◆ INFORMATION SHOWN:
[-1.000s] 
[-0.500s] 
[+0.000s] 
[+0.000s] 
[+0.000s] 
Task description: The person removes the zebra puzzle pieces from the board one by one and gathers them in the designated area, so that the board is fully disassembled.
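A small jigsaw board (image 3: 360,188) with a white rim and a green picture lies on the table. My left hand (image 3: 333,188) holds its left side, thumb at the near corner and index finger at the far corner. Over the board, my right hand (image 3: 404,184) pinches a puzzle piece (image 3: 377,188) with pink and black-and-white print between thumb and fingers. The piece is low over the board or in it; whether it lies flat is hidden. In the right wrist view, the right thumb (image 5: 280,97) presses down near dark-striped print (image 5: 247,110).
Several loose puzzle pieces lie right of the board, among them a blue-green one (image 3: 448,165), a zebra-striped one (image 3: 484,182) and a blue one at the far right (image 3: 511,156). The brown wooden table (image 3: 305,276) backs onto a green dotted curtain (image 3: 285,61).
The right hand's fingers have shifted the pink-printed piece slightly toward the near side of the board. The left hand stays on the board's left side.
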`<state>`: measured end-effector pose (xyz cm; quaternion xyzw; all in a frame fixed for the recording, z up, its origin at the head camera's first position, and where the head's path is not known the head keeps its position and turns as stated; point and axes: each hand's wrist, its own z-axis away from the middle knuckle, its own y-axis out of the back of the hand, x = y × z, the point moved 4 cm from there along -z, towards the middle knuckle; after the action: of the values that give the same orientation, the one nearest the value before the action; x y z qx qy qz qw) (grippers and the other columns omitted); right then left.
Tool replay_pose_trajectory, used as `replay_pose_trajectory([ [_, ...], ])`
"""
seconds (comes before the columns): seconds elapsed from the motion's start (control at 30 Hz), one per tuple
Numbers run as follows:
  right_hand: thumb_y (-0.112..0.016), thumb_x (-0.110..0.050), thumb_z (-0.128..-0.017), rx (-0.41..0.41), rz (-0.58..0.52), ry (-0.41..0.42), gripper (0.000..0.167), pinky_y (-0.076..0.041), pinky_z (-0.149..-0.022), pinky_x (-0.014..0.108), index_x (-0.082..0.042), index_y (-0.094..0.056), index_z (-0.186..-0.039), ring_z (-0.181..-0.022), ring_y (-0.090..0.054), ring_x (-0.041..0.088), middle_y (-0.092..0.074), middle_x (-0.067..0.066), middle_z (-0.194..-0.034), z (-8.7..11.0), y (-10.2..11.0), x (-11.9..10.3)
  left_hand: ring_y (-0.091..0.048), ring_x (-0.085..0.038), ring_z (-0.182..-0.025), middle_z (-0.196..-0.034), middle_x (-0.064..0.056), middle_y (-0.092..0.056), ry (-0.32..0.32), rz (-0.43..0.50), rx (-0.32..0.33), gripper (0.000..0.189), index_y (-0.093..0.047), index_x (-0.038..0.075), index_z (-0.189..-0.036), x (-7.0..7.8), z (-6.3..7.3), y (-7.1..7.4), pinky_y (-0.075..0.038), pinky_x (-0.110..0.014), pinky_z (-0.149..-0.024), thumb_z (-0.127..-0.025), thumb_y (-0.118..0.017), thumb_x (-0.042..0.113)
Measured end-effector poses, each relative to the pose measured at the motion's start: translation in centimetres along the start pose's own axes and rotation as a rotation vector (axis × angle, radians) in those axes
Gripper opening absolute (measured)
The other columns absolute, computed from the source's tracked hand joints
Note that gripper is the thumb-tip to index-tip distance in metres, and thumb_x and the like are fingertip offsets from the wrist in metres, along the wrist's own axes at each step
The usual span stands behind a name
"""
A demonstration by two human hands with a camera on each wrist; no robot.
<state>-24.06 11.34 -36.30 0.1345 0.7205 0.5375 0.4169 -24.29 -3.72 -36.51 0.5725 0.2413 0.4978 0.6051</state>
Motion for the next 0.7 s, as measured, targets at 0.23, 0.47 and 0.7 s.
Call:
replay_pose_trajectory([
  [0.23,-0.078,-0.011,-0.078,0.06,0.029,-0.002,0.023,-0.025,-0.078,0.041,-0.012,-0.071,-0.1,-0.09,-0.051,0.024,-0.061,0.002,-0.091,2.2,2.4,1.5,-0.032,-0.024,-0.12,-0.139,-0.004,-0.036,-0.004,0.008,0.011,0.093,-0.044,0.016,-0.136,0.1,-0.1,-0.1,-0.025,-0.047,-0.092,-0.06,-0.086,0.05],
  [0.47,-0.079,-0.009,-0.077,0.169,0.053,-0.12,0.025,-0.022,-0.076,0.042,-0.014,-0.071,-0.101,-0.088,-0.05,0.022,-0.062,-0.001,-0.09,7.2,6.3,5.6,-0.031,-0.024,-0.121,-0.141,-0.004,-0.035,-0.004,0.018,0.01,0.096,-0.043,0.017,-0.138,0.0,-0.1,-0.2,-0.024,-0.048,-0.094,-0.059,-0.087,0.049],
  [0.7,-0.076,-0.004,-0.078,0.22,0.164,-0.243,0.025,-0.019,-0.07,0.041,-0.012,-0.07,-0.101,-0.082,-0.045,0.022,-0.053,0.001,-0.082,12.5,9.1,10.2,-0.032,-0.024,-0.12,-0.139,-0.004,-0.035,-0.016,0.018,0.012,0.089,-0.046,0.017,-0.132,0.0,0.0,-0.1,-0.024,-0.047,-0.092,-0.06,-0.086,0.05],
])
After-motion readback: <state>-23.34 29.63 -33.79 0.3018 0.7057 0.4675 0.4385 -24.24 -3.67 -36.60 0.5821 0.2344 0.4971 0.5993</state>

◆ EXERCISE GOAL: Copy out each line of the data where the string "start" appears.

◆ RESPONSE TO THIS EXERCISE:
seconds (comes before the columns): seconds elapsed from the motion's start (control at 30 Hz), one per tuple
Measured end-effector poses, each relative to the pose measured at the motion's start: translation in centimetres along the start pose's own axes and rotation as a rotation vector (axis × angle, radians) in those axes

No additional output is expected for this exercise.